Problem requirements >>
Take the material below and output exactly the run of lines from the one containing "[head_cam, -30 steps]" down to the one containing "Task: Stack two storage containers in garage", with both included.

Records to process >>
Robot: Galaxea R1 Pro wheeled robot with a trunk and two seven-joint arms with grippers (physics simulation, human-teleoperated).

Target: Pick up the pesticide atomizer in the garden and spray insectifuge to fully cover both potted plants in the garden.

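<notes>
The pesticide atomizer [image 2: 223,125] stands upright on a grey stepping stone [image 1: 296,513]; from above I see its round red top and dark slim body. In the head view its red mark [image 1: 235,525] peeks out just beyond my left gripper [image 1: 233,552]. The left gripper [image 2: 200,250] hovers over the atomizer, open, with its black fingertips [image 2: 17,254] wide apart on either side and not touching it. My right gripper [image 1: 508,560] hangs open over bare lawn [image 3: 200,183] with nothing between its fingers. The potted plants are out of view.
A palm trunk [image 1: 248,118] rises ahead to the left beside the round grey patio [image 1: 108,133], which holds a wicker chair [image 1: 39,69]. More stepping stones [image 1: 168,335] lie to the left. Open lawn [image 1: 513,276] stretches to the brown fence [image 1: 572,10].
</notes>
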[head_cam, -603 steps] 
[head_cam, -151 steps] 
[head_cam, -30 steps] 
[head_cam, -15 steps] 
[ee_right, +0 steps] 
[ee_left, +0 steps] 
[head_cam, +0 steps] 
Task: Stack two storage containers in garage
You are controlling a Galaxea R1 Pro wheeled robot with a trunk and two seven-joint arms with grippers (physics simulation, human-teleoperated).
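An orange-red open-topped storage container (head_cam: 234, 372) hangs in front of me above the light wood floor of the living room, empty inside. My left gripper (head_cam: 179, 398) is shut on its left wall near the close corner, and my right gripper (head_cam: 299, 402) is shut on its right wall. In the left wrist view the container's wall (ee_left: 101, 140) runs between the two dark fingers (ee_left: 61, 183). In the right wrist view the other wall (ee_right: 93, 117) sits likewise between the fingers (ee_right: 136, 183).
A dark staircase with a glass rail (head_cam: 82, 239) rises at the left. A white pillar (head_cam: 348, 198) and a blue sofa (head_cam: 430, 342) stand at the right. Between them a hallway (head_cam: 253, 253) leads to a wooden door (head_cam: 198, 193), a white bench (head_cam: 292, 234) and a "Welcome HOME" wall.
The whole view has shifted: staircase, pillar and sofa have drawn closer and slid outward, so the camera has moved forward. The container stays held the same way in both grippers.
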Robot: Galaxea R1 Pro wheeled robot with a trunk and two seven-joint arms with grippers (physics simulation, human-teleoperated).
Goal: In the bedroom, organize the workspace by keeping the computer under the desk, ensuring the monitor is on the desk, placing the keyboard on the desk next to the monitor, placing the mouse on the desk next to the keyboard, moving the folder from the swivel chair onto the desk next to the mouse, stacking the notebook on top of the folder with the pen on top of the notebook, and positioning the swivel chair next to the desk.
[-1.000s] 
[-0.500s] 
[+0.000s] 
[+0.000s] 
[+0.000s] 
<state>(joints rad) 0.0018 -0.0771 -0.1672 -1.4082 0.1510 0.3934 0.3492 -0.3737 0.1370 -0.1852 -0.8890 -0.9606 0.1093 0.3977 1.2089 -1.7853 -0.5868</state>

Exercise result >>
[head_cam, -30 steps] 
[head_cam, -15 steps] 
[ee_right, +0 steps] 
[ee_left, +0 steps] 
[head_cam, +0 steps] 
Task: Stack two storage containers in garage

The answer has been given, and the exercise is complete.